| Work instructions |
Using the entries below, copy out all lines where "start" is found.

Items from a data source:
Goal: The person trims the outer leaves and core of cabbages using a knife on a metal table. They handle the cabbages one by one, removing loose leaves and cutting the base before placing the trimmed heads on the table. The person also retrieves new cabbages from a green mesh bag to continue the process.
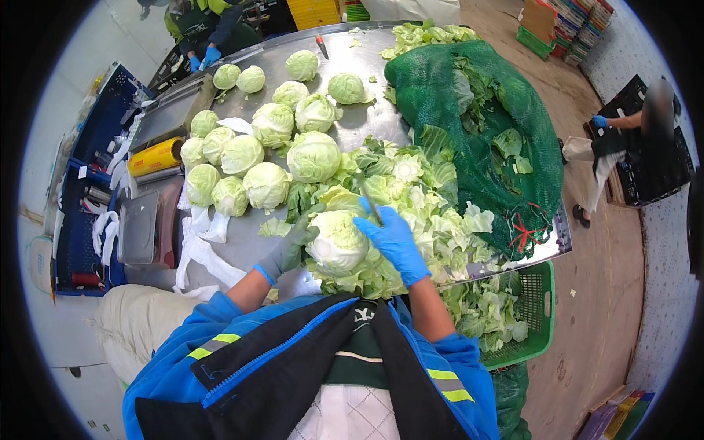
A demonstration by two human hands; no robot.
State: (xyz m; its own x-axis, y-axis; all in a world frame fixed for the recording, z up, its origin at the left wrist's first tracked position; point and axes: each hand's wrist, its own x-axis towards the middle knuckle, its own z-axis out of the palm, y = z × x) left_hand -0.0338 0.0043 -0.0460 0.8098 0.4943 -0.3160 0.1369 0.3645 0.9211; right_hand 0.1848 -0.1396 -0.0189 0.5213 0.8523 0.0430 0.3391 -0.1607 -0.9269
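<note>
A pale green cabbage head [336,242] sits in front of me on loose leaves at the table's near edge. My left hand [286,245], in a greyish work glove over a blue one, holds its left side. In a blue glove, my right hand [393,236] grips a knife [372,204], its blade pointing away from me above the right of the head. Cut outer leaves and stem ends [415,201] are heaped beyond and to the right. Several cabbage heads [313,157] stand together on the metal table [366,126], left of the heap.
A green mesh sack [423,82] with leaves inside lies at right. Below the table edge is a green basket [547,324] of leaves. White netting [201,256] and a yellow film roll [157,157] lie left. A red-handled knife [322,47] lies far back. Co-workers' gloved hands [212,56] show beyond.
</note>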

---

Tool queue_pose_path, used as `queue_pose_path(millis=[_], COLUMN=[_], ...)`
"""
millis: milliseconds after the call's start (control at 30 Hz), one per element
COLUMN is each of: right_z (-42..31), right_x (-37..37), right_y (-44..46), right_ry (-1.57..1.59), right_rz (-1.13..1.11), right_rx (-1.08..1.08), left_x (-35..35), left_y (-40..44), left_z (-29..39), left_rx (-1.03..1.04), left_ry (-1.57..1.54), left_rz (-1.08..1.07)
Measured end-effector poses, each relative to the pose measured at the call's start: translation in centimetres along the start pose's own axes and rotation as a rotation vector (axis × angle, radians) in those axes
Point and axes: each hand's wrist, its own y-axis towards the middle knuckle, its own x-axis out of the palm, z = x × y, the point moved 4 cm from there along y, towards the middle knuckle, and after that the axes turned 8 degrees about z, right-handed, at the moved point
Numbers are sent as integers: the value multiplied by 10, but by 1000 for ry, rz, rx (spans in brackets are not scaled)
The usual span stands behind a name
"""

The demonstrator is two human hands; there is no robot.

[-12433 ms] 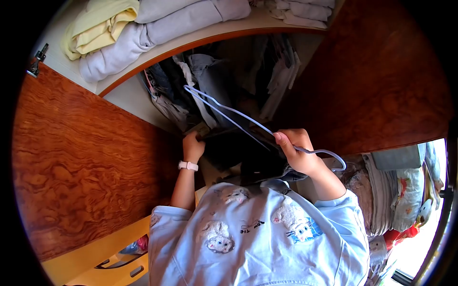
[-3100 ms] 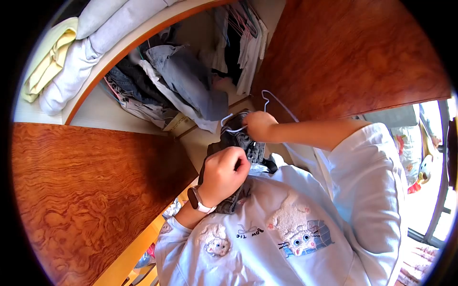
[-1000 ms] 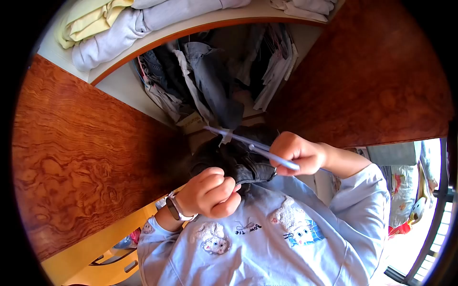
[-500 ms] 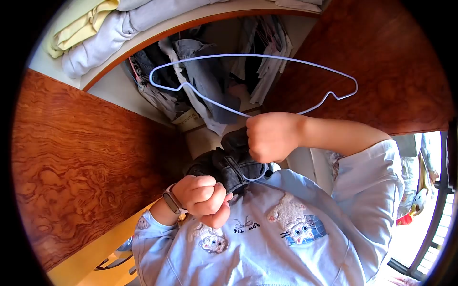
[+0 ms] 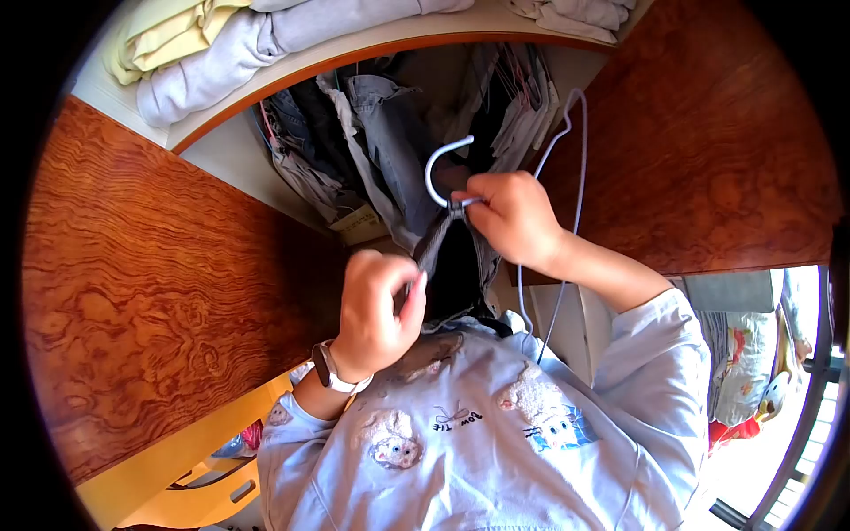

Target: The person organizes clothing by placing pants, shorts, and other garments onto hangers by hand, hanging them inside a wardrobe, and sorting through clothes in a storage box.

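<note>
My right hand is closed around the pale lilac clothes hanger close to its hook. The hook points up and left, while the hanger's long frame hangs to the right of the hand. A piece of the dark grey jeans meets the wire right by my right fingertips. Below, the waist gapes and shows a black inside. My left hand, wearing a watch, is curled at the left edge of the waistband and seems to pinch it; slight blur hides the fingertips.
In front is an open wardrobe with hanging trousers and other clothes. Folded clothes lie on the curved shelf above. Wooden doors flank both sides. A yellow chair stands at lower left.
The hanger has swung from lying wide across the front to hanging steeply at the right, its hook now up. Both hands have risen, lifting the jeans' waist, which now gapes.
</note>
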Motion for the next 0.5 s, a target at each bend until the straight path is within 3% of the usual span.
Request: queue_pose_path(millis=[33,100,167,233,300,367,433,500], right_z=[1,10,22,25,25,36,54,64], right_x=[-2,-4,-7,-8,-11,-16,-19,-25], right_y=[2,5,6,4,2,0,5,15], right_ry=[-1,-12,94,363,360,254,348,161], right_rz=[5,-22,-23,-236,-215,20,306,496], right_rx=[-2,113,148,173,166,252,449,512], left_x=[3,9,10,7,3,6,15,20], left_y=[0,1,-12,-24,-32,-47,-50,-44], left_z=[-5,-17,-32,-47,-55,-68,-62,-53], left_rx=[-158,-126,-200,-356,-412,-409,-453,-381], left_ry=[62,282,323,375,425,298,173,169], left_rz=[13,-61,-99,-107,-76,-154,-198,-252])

| Written response |
millis: milliseconds after the call's start (control at 30 Hz), one per element
Measured end-effector poses, each relative to the pose measured at the call's start: translation in centimetres along the start pose's own axes and rotation as a rotation vector (axis × angle, radians) in those axes

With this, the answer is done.